What the task requires:
Reproduce precisely the lines between the start of the data below and the line with "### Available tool", both included.

Supplied material:
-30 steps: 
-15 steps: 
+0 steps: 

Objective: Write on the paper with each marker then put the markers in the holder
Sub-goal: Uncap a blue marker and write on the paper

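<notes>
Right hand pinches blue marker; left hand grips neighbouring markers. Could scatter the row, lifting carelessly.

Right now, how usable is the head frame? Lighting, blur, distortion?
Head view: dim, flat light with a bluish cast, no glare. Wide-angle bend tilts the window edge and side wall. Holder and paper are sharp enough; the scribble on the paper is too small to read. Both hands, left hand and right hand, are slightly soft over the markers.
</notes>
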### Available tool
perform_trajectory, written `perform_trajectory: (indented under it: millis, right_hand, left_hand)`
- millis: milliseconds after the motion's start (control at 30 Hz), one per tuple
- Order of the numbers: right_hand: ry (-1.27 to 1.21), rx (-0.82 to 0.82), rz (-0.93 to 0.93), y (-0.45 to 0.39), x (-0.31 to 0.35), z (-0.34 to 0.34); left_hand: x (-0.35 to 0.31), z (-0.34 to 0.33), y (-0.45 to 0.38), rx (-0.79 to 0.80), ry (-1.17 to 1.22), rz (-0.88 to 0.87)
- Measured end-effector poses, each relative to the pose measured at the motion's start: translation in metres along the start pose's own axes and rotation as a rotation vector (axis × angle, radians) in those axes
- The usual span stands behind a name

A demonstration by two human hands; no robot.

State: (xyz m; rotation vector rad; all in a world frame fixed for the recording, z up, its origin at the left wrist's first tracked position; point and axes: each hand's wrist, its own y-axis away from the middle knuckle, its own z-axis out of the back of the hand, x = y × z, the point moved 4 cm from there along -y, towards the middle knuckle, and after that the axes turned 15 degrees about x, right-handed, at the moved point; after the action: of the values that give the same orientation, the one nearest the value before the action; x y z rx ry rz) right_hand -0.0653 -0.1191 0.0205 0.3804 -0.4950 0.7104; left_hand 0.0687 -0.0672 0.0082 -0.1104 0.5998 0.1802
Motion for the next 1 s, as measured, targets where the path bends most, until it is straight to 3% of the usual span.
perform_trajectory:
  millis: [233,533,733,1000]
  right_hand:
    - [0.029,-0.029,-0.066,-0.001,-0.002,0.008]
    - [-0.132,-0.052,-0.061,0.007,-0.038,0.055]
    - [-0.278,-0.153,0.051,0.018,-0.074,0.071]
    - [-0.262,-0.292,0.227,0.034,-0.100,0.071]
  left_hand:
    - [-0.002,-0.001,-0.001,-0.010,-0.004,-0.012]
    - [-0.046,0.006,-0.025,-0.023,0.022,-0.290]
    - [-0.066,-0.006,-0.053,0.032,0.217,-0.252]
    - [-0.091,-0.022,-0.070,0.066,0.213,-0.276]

Solution to the problem:
-30 steps: 
-15 steps: 
+0 steps: 

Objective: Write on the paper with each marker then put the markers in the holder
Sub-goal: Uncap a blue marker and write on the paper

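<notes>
Right hand pinches blue marker; left hand grips neighbouring markers. Could scatter the row, lifting carelessly.

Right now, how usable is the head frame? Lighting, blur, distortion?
Head view: dim, flat light with a bluish cast, no glare. Wide-angle bend tilts the window edge and side wall. Holder and paper are sharp enough; the scribble on the paper is too small to read. Both hands, left hand and right hand, are slightly soft over the markers.
</notes>
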### Available tool

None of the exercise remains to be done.